> **WHAT YOU WILL DO**
Whenever "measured" occurs in a line of the material, list that line.

> **DATA BLOCK**
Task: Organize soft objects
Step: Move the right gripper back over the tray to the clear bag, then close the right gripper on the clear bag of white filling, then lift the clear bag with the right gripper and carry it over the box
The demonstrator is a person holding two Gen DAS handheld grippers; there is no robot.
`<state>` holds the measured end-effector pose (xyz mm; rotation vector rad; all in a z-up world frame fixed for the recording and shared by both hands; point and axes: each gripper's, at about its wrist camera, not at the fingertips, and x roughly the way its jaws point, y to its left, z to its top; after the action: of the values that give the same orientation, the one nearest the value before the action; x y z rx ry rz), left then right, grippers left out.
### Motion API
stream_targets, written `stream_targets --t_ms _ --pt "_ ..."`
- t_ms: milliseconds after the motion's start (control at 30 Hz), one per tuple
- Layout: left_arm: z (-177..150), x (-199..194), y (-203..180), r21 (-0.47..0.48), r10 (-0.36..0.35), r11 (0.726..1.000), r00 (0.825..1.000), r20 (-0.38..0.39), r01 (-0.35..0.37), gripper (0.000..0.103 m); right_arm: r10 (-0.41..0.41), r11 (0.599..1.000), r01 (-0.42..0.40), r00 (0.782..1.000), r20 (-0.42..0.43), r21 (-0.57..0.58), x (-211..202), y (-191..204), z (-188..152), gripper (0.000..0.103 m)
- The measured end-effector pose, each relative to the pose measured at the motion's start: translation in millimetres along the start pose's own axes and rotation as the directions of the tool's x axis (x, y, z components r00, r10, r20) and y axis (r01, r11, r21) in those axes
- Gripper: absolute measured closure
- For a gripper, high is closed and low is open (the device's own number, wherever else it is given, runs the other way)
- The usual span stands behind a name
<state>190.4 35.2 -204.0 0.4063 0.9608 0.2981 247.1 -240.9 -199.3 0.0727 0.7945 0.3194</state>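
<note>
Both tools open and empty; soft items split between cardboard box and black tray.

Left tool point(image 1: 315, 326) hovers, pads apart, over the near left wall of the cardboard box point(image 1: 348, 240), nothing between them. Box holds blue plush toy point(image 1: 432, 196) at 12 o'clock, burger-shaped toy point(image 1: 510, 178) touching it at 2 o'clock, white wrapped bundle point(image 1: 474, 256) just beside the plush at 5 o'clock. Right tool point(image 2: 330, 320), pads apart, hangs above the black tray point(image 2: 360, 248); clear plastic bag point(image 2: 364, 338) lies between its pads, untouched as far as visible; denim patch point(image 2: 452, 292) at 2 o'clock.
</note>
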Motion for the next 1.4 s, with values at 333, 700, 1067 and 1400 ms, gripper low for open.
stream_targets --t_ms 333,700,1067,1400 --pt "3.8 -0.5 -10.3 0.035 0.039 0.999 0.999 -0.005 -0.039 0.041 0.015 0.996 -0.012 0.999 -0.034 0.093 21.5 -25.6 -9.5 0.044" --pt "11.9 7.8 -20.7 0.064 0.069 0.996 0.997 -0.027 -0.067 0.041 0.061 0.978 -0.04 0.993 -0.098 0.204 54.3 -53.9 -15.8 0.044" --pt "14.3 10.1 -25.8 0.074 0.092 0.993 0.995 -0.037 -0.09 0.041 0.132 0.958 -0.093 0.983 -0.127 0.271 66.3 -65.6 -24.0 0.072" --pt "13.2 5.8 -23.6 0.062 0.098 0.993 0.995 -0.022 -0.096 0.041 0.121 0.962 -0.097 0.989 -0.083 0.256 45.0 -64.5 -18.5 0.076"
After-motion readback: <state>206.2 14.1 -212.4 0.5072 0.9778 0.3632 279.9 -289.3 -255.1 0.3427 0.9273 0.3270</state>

> **RESPONSE TO THE EXERCISE**
`<state>` holds the measured end-effector pose (xyz mm; rotation vector rad; all in a z-up world frame fixed for the recording and shared by both hands; point and axes: each gripper's, at about its wrist camera, not at the fingertips, and x roughly the way its jaws point, y to its left, z to its top; after the action: of the values that give the same orientation, the one nearest the value before the action; x y z rx ry rz), left then right, grippers left out.
- The measured end-effector pose, each relative to the pose measured at the motion's start: translation in millimetres along the start pose's own axes and rotation as the directions of the tool's x axis (x, y, z components r00, r10, r20) and y axis (r01, r11, r21) in those axes
- Gripper: absolute measured closure

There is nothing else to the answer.